Proteste wegen Triumph-Entlassungen in Asien
Vor den Schweizer Botschaften in Bangkok und Manila wird demonstriert, weil der Wäschekonzern Triumph International mit Sitz in Bad Zurzach auf den Philippinen und in Thailand rund 3600 Näherinnen entlassen hat.
«Systematische Einschüchterung» werfen in einer gemeinsamen Erklärung die Entwicklungsorganisation Erklärung von Bern (EvB) und die Gewerkschaft Unia dem Schweizer Unterwäsche-Hersteller vor.

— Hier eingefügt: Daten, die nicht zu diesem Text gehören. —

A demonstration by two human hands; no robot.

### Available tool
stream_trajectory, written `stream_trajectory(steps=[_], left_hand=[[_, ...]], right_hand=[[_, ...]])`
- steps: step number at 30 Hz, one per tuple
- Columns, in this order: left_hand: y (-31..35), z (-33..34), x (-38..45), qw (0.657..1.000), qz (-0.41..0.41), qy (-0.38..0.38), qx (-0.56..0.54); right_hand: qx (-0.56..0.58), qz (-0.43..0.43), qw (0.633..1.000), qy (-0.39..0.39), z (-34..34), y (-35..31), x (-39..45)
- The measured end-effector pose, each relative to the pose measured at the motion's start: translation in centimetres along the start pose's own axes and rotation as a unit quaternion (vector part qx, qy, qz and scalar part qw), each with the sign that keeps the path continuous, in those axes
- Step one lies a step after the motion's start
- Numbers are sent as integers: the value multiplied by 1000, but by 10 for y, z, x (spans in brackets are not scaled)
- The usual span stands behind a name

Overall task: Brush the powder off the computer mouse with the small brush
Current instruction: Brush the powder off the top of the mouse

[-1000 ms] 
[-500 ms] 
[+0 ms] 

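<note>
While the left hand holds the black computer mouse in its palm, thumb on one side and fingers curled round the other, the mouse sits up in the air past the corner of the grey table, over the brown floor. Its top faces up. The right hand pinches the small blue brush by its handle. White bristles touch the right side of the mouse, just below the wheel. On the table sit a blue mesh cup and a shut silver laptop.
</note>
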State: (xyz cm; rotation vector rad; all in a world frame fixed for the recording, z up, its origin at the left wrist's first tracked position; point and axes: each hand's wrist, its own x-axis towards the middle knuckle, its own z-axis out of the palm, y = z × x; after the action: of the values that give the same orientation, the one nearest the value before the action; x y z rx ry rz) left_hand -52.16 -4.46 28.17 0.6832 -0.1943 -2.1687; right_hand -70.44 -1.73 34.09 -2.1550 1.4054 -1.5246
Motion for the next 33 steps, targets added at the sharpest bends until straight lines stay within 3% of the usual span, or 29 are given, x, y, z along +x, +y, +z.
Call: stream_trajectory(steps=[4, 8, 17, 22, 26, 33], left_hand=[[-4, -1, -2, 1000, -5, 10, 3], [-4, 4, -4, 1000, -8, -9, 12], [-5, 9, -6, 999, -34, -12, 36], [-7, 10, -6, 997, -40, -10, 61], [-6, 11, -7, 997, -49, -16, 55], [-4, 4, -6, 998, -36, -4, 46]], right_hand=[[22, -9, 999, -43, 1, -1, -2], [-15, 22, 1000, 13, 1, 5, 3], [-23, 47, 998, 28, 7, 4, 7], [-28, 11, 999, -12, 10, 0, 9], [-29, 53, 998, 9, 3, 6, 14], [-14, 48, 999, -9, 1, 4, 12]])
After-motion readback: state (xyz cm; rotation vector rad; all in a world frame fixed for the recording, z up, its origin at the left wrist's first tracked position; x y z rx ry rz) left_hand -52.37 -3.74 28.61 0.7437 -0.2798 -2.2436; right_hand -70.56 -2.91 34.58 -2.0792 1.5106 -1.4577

In einem ehemaligen Zulieferbetrieb von Triumph, der Worldwell Garment Company, wurde Anfang Mai sogar der gesamten Belegschaft gekündigt. Die 41 Betroffenen wurden ohne ihre ausstehenden Löhne und ohne die gesetzlich verpflichtete Kompensationszahlung nach Hause geschickt.

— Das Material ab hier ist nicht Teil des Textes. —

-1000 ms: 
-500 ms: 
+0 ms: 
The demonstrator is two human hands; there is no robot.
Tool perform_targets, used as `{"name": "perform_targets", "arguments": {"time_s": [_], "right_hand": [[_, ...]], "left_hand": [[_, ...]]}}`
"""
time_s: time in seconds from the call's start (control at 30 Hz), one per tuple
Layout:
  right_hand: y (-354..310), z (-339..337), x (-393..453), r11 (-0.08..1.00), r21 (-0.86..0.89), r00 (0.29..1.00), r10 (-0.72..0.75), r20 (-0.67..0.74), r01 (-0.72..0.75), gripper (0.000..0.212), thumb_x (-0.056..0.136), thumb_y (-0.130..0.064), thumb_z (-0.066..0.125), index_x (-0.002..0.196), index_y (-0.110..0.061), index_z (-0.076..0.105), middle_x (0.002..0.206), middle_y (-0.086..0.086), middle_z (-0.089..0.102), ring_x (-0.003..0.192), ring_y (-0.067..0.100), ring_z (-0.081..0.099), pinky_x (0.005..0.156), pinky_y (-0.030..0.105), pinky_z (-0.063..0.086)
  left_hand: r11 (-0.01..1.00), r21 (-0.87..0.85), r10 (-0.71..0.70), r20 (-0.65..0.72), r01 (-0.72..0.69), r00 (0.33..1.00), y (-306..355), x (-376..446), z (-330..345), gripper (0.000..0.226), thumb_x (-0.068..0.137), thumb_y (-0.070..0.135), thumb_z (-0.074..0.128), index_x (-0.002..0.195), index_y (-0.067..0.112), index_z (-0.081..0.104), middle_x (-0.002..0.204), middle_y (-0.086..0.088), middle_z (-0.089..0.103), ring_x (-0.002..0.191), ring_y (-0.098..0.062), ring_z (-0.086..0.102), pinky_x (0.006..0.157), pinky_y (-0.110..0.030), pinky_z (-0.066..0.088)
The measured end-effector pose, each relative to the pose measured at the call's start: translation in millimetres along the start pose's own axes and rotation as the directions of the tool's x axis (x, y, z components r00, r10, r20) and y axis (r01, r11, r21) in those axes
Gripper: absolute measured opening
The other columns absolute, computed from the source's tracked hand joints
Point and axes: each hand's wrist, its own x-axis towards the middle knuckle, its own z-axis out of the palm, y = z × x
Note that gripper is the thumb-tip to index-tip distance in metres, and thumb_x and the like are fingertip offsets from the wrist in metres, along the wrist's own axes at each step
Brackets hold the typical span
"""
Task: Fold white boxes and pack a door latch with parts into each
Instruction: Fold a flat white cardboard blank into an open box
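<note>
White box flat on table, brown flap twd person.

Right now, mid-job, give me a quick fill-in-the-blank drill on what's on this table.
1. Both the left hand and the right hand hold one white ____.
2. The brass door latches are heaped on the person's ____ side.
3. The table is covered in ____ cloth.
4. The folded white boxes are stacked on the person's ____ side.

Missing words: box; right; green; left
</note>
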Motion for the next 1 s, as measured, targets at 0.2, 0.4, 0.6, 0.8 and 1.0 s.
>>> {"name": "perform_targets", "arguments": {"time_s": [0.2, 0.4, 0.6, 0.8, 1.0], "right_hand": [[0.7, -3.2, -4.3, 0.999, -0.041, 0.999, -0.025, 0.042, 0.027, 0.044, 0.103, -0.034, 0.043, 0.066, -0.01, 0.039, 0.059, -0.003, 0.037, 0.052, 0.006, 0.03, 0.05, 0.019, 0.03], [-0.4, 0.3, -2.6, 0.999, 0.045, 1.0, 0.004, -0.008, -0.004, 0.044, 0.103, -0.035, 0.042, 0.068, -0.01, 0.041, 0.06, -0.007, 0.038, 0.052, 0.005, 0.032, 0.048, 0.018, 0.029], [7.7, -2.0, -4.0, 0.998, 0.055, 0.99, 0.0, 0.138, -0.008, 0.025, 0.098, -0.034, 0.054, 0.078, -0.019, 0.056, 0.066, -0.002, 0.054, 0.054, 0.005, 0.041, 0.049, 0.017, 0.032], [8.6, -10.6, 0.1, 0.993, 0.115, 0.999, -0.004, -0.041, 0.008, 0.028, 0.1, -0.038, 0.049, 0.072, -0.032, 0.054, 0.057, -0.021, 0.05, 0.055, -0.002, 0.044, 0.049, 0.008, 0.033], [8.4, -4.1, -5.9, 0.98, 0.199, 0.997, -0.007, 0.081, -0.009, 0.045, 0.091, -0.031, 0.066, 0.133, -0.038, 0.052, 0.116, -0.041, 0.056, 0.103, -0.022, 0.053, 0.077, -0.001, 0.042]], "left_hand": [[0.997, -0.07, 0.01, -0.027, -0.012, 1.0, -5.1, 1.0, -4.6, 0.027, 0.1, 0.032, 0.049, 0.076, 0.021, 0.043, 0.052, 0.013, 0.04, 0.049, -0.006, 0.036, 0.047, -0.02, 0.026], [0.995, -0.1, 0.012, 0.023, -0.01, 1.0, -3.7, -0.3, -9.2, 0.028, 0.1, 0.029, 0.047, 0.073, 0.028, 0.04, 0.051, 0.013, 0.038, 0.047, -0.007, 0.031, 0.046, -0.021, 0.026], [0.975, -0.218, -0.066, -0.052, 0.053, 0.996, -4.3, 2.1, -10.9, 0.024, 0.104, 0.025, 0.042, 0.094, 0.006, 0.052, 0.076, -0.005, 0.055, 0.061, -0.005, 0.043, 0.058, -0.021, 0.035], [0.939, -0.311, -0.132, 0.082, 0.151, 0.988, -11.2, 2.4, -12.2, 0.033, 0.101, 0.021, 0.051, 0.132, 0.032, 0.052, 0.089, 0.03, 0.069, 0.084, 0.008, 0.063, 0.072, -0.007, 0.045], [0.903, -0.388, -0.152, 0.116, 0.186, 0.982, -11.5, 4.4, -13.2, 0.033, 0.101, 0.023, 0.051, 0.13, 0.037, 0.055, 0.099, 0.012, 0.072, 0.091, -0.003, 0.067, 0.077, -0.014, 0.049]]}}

EvB und Unia reklamieren, dass von den Entlassungen und Schliessungen ausschliesslich gewerkschaftlich gut organisierte Fabriken betroffen seien.

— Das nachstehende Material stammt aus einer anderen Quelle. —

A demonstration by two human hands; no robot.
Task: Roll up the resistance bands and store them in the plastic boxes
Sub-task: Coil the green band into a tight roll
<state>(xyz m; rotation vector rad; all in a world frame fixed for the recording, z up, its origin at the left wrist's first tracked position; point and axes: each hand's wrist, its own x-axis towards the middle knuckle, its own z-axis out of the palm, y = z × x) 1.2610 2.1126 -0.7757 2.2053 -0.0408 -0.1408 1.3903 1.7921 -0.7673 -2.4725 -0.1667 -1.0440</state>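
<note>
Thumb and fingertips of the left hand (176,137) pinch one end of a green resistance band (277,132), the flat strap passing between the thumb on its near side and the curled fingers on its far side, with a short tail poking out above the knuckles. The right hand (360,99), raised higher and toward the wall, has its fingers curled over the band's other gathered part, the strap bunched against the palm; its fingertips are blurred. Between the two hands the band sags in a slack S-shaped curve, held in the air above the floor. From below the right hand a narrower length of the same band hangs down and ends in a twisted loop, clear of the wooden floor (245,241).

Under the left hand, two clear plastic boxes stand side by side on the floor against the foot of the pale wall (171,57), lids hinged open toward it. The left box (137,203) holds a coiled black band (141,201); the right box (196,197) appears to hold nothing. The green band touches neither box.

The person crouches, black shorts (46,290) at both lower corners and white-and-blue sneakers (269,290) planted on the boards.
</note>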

Triumph bestreitet die Vorwürfe. Die betroffenen Mitarbeitenden seien schriftlich informiert und die lokalen und internationalen Gesetze eingehalten worden. Auf die Entwicklung bei der Firma World Well habe Triumph keinen Einfluss gehabt. Triumph sei einer von vielen und bei weitem nicht der grösste Kunde von World Well gewesen.
Die weltweite Rezession habe zu einem Nachfragerückgang geführt, begründet der Wäschekonzern seine Massnahmen. Der Abbau in Thailand und den Philippinen wird als Teil eines weltweiten Restrukturierungprogramms beschrieben.